◆ Your task:
Using the records below, quote only the span that opens with the line containing "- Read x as" and closes with the line containing "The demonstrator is", exactly and inclusively.

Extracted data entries
== Segment start ==

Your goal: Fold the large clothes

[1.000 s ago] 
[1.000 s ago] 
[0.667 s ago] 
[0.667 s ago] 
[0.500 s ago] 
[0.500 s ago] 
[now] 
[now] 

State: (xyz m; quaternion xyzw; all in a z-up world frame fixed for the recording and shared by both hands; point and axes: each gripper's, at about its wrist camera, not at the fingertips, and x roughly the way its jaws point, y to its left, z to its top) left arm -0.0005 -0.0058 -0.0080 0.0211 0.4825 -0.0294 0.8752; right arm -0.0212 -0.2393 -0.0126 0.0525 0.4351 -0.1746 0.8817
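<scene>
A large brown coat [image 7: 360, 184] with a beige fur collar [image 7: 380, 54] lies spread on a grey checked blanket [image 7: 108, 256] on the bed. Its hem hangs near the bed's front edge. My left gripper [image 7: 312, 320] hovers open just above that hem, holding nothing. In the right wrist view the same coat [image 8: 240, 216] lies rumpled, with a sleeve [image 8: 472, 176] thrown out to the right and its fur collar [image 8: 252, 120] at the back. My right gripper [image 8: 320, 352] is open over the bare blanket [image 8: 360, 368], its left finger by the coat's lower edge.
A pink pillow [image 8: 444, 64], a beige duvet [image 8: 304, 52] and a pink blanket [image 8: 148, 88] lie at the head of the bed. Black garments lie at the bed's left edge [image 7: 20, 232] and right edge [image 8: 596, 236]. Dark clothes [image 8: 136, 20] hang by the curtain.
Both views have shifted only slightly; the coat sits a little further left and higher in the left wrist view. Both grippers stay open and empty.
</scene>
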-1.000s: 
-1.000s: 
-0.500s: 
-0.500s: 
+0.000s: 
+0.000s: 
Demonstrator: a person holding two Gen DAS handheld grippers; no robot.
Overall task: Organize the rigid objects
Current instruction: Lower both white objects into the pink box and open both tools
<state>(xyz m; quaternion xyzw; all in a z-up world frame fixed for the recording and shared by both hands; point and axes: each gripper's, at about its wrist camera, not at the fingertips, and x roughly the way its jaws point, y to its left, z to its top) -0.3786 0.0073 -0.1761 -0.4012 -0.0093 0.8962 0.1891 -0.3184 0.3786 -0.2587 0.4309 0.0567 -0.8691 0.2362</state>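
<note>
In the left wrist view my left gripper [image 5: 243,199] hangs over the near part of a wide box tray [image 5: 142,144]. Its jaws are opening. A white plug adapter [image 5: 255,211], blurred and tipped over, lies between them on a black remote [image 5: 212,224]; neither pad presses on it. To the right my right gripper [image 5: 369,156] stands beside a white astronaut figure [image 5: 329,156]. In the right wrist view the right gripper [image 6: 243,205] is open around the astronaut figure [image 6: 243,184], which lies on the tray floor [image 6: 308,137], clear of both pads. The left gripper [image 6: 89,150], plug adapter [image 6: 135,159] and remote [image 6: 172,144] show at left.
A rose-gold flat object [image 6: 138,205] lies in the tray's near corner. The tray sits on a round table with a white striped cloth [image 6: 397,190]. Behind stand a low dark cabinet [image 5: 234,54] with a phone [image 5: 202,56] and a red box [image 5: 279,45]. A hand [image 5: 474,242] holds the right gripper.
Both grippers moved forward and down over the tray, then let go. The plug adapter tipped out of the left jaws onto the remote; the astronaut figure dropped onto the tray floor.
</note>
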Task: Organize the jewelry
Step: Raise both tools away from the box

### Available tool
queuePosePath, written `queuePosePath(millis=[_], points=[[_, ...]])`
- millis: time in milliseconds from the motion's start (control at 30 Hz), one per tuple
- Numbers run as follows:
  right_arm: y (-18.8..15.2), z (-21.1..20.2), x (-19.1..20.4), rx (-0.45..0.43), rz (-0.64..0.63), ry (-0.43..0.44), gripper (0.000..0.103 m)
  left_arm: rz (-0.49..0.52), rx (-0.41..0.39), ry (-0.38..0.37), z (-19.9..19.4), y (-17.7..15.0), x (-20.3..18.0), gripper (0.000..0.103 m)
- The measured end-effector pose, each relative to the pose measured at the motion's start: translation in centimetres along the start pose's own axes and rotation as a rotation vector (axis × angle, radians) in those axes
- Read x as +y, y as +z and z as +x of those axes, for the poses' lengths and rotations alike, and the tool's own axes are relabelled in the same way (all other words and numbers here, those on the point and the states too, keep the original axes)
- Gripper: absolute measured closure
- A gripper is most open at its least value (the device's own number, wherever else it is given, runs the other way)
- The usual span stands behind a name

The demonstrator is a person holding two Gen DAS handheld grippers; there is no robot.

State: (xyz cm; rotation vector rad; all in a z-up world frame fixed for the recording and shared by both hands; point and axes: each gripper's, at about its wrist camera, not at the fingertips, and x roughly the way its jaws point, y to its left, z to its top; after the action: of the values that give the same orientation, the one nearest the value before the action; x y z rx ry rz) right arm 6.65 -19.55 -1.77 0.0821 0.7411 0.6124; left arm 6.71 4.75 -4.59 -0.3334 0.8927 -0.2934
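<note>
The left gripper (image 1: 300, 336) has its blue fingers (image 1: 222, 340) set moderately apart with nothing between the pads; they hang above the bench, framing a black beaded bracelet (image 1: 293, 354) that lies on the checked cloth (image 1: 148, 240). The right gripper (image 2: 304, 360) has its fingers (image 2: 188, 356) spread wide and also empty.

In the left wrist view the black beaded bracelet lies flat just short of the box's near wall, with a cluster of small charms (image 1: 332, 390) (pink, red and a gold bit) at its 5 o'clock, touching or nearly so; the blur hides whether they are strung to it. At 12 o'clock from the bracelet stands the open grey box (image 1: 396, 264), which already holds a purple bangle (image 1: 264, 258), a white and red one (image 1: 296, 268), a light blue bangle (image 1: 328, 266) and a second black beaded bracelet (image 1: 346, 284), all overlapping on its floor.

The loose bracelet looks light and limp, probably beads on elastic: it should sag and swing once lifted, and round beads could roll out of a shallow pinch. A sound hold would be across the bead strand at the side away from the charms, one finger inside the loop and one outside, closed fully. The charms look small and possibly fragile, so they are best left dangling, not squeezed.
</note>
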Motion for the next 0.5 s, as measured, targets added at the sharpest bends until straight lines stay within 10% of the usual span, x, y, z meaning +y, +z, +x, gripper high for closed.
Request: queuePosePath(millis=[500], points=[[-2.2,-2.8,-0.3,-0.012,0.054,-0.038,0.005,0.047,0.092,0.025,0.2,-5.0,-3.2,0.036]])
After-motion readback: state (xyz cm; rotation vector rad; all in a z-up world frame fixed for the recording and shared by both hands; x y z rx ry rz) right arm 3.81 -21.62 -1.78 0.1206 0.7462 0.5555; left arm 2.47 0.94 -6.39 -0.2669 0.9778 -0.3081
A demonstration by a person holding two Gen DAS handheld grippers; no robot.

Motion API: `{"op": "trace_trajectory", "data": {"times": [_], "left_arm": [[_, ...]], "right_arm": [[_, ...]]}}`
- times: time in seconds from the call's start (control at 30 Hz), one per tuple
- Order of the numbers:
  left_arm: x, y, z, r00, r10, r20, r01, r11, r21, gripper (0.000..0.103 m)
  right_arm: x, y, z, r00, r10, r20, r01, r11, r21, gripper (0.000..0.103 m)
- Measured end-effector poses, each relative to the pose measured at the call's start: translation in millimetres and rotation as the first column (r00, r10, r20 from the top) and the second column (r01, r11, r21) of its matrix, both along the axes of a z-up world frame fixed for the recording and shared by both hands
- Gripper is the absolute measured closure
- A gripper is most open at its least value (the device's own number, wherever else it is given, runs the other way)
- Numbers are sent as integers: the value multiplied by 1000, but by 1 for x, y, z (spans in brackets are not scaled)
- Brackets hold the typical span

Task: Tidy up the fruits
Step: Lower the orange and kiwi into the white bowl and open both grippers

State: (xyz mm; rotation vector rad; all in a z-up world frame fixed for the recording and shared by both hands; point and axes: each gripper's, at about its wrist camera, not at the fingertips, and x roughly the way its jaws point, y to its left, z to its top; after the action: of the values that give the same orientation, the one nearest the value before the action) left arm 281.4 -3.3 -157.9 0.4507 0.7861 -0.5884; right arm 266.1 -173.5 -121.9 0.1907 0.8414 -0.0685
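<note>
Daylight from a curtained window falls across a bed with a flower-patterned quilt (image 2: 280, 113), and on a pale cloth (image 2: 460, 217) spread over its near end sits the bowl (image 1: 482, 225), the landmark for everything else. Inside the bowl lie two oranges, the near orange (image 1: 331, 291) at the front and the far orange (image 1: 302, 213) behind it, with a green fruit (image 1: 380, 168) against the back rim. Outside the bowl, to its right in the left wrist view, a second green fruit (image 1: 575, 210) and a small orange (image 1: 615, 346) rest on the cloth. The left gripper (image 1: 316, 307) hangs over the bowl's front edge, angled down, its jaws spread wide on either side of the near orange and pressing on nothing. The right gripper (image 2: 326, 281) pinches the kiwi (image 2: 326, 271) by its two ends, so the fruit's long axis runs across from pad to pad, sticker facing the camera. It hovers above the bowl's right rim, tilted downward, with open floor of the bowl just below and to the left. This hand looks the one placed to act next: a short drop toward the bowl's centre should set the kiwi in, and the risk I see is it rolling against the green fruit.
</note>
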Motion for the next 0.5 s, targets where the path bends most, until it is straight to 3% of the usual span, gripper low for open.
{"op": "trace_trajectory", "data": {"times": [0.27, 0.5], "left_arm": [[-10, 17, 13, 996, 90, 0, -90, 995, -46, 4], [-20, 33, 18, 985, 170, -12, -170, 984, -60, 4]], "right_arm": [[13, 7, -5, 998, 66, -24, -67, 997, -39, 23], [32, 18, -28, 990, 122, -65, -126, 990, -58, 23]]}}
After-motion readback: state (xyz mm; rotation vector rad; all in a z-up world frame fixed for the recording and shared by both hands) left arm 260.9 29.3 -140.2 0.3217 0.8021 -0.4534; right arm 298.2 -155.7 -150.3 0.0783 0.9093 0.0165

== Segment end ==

◆ Answer to the exercise:
- Read x as +y, y as +z and z as +x of those axes, for the poses' lengths and rotations alike, and the tool's own axes are relabelled in the same way (all other words and numbers here, those on the point and the states too, keep the original axes)
- Gripper: absolute measured closure
- A gripper is most open at its least value (the device's own number, wherever else it is given, runs the other way)
- The usual span stands behind a name

The demonstrator is a person holding two Gen DAS handheld grippers; there is no robot.

The response above is complete.